Sul piano vocale le maggiori perplessità erano suscitate dalla coppia protagonista. Dalibor Jenis avrebbe per Macbeth la voce giusta per timbro e robustezza e una presenza scenica rimarchevole, specie per un ruolo guerriero e regale come questo, ma a limitarlo non è tanto un’emissione non sempre ortodossa con più di un sentore di suoni ingolati, quanto l’assoluta piattezza espressiva di un canto che risolve tutto sul forte, senza dinamiche, senza sfumature, senza capacità di dare autentico senso a ciò che è cantato. Una prestazione portata in fondo con sicurezza sul piano prettamente vocale, ma senza traccia di un’emozione.
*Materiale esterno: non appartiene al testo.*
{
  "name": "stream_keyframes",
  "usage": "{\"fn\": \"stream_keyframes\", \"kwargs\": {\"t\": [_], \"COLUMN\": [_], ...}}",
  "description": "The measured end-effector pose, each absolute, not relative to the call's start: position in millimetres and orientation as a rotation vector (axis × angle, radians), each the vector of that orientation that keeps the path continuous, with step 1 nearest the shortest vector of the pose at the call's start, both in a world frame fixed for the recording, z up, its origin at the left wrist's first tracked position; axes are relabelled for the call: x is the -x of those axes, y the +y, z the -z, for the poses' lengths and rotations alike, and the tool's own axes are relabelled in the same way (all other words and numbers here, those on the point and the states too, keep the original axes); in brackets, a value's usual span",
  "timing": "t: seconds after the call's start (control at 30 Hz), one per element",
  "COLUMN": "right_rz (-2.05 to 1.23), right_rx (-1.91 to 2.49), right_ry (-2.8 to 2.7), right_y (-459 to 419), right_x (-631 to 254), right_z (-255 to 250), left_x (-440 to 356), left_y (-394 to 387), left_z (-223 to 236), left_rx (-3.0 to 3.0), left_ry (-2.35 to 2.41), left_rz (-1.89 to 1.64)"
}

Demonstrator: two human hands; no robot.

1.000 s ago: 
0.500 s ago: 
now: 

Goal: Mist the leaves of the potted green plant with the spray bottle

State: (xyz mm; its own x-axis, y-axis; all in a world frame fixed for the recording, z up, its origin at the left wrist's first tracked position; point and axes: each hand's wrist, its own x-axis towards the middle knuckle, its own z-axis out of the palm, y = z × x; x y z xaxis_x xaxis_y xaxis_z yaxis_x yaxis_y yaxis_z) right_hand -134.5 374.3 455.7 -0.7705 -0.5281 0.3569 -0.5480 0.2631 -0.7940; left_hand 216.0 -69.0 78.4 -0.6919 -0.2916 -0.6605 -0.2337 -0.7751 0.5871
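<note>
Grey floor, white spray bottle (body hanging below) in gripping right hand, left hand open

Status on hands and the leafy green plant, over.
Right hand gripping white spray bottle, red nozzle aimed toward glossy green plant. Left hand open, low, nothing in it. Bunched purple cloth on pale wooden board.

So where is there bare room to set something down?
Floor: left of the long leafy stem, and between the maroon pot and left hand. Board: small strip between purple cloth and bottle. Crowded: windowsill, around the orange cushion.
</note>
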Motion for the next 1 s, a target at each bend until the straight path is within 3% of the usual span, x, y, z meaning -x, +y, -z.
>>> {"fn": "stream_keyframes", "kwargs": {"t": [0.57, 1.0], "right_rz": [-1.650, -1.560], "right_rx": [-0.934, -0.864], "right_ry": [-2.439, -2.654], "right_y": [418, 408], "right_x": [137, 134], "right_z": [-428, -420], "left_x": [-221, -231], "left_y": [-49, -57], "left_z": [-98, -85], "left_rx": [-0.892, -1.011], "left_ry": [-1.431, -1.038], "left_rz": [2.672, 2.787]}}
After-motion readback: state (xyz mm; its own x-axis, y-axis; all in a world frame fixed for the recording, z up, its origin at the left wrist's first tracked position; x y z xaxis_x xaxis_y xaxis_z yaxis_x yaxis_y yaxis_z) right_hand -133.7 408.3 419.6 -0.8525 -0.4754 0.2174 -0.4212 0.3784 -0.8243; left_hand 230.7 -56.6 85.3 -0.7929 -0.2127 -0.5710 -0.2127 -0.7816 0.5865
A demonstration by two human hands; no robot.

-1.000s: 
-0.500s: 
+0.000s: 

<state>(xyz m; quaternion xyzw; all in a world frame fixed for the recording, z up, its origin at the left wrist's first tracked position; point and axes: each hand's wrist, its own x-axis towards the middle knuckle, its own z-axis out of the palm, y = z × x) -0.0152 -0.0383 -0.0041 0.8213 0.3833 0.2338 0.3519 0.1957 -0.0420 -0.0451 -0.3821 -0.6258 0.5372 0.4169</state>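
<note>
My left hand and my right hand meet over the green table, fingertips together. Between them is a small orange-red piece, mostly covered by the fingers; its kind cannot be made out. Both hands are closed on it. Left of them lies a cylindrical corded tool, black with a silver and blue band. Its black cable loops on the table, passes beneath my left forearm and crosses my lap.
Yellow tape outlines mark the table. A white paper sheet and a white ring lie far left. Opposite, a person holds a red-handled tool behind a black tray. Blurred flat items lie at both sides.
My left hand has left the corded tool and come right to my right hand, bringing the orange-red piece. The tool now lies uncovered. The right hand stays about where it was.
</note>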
Più complesso il discorso sulla Lady di Anna Pirozzi – peraltro pesantemente penalizzata dalla regia e dal costume che toglie alla Lady ogni femminilità e ogni seduzione, pur non essendo difficile capire quanto grande debba essere il potere seduttivo e fascinatorio di questa donna per manovrare un marito non certo debole come Macbeth! – in quanto la voce è sicuramente rimarchevole, ampia, timbrata, facilissima negli acuti veramente penetranti e ricchi di armonici, ma resta l’impressione di un materiale sostanzialmente lirico spinto oltre i propri giusti limiti da un repertorio non così connaturato al suo strumento vocale. Il timbro – molto personale, anche se non bellissimo, almeno a parere dello scrivente – si altera ulteriormente, l’attenzione ai dati dinamici ed espressivi tende a ridursi e a lasciar spazio a un canto fin troppo monocorde; vero anche che la regia, al riguardo, per nulla l’aiuta: si vedano le frasi che nel finale del secondo atto andrebbero sussurrate all’orecchio di Macbeth e che la Dante le fa declamare da sola in proscenio, rivolta verso il pubblico. E non è casuale che dove senta di poter spingere meno – come nella scena del Sonnambulismo – la sua qualità naturali tornino ad emergere e tutto risulti più compiuto e coinvolgente.
Vero balsamo per l’ascolto il MacDuff di Piero Pretti: schietta voce tenorile bella e luminosa, ottimamente sorretta e di grande comunicativa; Vitalij Kowaljow è sempre abbastanza alieno come gusto ed emissione dal repertorio italiano – molto più congeniali a lui quelli tedesco e slavo – ma la voce non manca di imponenza e autorità, il timbro è molto bello – nonostante qualche inflessione un po’ cavernosa – e il personaggio comunque centrato.
Buone le numerose parti di fianco, compresi i solisti del coro di voci bianche nella scena delle apparizioni, con la parziale esclusione del Malcolm faticoso e timbricamente ingrato di Cullen Gandy, mentre sul versante opposto si è posta Alexandra Zabala che ha saputo far cogliere il suo talento anche in un ruolo così limitato come quello della Dama della Lady.